Molto interessante e significativa di una certa direzione che sta prendendo il cinema è la spiegazione che il regista ha dato per la scelta di trasmettere Okja (il penultimo film) sulla piattaforma Netflix e non nei cinema. «Il discorso è abbastanza semplice. Quello era un progetto a cui lavoravo dal 2014 e che richiedeva un grosso budget per le parti visive, oltre 50 milioni di dollari. Le produzioni europee o coreane difficilmente sono disposte a investire tanto denaro per un solo film. Abbiamo parlato anche con alcuni produttori indipendenti che ci chiesero se potevamo tagliare delle scene costose. Alla fine queste discussioni non hanno portato a nulla. Quando invece ho parlato con Netflix ho subito ottenuto 57 milioni di dollari e soprattutto il controllo totale sul film. Questo significa una libertà creativa incondizionata. È vero che per la distribuzione nei cinema era difficile ottenere qualcosa di meglio, anche perché la loro politica è molto rigida e non permette al film di uscire nelle sale se non per pochi giorni, ma ne ero cosciente e ho comunque accettato».

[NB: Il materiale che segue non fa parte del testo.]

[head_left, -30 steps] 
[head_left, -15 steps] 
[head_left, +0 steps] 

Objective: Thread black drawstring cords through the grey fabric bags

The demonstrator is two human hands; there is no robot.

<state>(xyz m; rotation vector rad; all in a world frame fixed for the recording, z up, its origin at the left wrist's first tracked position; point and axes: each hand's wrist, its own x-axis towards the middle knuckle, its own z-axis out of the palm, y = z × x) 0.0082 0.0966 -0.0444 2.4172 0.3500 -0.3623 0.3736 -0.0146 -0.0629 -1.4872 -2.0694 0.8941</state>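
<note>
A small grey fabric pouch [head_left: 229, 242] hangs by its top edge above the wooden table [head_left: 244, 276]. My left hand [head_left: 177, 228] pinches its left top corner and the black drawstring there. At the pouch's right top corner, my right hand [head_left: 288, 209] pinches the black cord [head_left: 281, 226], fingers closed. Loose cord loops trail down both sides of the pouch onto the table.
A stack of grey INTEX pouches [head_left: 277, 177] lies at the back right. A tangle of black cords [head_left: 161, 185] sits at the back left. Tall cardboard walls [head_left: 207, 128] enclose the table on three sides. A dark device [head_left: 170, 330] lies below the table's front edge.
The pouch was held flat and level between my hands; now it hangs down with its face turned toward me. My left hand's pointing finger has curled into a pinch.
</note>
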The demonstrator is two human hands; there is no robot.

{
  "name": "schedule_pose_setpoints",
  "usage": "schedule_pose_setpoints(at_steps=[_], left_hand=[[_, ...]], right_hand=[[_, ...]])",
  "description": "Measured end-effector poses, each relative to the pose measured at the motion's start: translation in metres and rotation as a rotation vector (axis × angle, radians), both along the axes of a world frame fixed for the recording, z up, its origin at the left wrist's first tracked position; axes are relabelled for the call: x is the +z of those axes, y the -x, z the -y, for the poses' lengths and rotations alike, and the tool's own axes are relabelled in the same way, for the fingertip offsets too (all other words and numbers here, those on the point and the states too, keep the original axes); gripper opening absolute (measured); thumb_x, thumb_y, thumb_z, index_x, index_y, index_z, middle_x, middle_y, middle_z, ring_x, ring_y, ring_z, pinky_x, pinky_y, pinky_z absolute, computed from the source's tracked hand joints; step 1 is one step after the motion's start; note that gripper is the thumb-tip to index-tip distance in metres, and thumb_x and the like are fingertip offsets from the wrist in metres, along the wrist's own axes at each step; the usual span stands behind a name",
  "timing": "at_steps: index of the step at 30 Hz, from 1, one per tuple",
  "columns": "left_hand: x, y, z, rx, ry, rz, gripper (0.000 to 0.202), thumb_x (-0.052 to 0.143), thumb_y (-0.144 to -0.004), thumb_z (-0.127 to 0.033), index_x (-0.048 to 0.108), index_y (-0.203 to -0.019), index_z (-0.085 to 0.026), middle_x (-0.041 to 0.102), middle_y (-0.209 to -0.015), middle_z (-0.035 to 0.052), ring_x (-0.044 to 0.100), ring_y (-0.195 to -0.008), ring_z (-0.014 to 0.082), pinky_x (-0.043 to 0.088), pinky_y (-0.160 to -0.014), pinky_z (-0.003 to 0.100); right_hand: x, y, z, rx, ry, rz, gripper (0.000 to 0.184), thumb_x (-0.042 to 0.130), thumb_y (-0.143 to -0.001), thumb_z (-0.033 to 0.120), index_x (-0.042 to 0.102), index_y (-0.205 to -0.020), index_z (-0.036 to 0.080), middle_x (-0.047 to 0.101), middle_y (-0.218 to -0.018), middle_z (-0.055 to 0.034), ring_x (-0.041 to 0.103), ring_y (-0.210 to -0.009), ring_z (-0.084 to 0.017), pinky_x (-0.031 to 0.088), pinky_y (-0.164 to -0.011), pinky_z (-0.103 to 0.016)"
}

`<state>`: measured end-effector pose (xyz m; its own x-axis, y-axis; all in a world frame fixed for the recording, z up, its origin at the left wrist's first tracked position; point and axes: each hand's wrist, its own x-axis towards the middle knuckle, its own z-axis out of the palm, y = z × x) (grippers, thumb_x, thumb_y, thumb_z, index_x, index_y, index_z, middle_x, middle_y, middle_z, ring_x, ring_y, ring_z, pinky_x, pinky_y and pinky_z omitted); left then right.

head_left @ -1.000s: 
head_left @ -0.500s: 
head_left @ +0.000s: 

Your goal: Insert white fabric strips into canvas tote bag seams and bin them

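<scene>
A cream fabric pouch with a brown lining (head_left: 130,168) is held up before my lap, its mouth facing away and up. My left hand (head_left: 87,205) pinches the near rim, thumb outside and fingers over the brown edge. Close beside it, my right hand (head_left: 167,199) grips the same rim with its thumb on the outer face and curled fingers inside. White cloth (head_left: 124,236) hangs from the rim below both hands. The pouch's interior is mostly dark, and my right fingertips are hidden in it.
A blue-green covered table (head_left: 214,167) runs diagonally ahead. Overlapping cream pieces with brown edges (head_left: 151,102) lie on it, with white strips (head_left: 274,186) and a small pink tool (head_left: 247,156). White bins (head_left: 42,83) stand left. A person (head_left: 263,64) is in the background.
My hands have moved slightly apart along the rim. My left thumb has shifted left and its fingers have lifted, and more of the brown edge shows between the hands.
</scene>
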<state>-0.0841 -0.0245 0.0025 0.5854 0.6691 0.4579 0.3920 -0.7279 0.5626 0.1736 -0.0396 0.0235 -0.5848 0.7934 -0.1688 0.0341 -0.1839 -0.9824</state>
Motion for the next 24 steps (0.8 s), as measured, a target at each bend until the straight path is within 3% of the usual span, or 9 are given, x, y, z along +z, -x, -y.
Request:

Bong Joon-ho ha quindi terminato con un elogio di Kurosawa. No, non Akira, quello dei Sette Samurai. «Certo anche lui mi piace molto, è un maestro. Ma devo dire che amo il cinema di Kiyoshi Kurosawa. Ha realizzato film molto attuali e che ammiro». Un riferimento non casuale in quanto il regista giapponese è stato inserito nel programma della Piazza Grande, nella serata di chiusura, con il suo ultimo lavoro To the Ends of the Earth. Un riferimento conclusivo a un collega a dimostrazione di come anche l’umiltà faccia parte del DNA di Bong Joon-ho e Song Kang-ho.